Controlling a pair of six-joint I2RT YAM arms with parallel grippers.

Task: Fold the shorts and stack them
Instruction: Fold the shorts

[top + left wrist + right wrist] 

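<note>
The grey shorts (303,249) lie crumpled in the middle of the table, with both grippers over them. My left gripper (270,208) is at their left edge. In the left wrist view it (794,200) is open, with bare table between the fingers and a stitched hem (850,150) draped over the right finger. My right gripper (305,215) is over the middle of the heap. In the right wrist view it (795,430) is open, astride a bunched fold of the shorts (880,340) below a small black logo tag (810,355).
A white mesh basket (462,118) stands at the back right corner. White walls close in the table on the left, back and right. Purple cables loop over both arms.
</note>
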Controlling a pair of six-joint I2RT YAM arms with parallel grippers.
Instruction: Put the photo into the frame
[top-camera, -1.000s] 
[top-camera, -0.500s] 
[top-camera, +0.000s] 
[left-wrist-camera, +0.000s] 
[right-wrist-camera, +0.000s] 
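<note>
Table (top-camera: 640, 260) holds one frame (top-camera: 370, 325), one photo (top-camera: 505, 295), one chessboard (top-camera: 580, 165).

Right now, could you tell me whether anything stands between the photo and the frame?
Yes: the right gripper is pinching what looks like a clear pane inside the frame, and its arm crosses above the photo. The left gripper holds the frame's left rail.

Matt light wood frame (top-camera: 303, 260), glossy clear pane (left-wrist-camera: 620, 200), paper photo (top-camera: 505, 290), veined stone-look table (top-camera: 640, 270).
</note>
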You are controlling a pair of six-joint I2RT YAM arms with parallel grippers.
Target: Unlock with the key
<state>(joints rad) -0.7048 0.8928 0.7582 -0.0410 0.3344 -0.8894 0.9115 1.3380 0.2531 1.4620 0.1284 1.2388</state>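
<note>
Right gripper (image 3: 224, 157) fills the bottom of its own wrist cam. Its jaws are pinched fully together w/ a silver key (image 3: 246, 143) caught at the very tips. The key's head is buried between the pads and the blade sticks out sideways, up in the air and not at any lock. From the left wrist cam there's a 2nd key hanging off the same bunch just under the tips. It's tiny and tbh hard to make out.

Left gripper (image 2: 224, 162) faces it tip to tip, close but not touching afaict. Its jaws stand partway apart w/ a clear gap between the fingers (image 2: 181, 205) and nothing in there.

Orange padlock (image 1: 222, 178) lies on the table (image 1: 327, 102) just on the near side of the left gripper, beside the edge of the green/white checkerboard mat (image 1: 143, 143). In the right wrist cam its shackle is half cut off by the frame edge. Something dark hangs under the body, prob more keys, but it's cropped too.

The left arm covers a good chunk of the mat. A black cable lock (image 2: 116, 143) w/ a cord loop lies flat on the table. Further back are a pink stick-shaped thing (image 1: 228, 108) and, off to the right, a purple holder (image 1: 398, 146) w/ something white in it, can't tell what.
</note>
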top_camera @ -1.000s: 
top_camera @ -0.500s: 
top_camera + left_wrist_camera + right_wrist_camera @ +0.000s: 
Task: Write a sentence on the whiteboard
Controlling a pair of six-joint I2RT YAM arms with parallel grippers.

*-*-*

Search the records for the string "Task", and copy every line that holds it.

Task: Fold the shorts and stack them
Task: Write a sentence on the whiteboard

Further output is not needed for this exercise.